__Given data__:
★ ★ ★ ★ ★
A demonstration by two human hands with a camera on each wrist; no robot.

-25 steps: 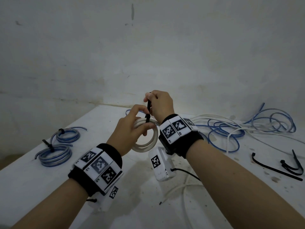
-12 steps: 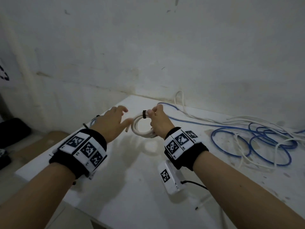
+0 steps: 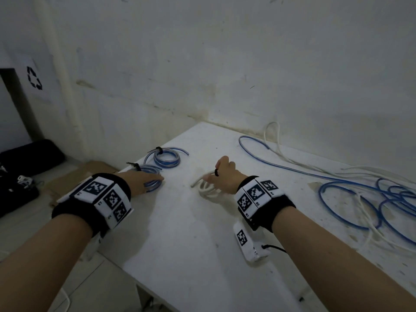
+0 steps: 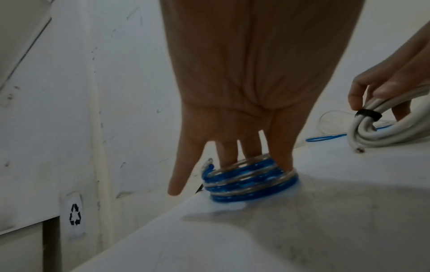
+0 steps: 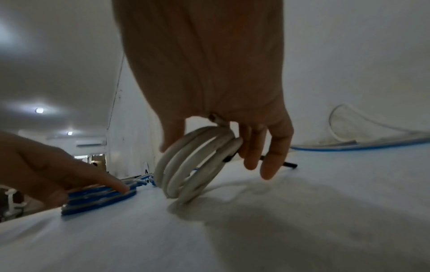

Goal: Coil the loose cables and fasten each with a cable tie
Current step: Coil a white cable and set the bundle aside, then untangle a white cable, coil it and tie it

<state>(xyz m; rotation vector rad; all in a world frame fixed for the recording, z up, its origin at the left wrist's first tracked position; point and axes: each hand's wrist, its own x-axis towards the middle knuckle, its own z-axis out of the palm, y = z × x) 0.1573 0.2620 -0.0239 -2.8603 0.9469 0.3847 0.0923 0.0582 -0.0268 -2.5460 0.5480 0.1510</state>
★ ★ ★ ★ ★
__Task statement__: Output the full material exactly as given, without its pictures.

__Output for this task__:
A demonstration by two human hands with a camera on each wrist; no robot.

-25 steps: 
-12 steps: 
+0 steps: 
+0 steps: 
+0 steps: 

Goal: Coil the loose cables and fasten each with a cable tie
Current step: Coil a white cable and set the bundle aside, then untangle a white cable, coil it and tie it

<state>(xyz m; rotation vector rad; all in a world frame fixed for the recording, z up, its origin at the left wrist's first tracked position; point and axes: each hand's wrist, its own x-axis towards the middle knuckle, its own z-axis out of the palm, y = z × x) 0.1573 0.2620 -0.0239 -2.8603 0.9469 0.3847 0.0923 0.0582 -0.0268 -2.5460 0.5480 0.1510</state>

Work on this exercise is now finished.